● **Problem details**: Please restate exactly the lines of the data below, beginning with the line containing "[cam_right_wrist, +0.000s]" and ending with the last line.

___

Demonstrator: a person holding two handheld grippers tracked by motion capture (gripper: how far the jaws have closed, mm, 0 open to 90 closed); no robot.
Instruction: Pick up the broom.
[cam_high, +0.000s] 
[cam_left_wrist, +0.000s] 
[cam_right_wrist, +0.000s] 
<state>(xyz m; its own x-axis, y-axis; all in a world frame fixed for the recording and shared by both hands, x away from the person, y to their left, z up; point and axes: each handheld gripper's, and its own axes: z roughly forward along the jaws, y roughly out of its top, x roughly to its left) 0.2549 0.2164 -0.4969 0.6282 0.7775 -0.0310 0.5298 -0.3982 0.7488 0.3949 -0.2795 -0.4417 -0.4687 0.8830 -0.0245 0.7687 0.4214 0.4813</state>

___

● **Expected answer**:
[cam_right_wrist, +0.000s] 
<state>(xyz m; its own x-axis, y-axis; all in a world frame fixed for the recording and shared by both hands, x away from the person, y to their left, z up; point and axes: each handheld gripper's, and its own axes: z roughly forward along the jaws, y roughly out of its top, x roughly to its left) 0.2549 0.2164 -0.4969 0.6282 0.7775 -0.0310 0.5298 -0.3982 0.7488 0.3949 -0.2795 -0.4417 -0.4687 0.8830 -0.0245 0.7687 0.4214 0.4813</state>

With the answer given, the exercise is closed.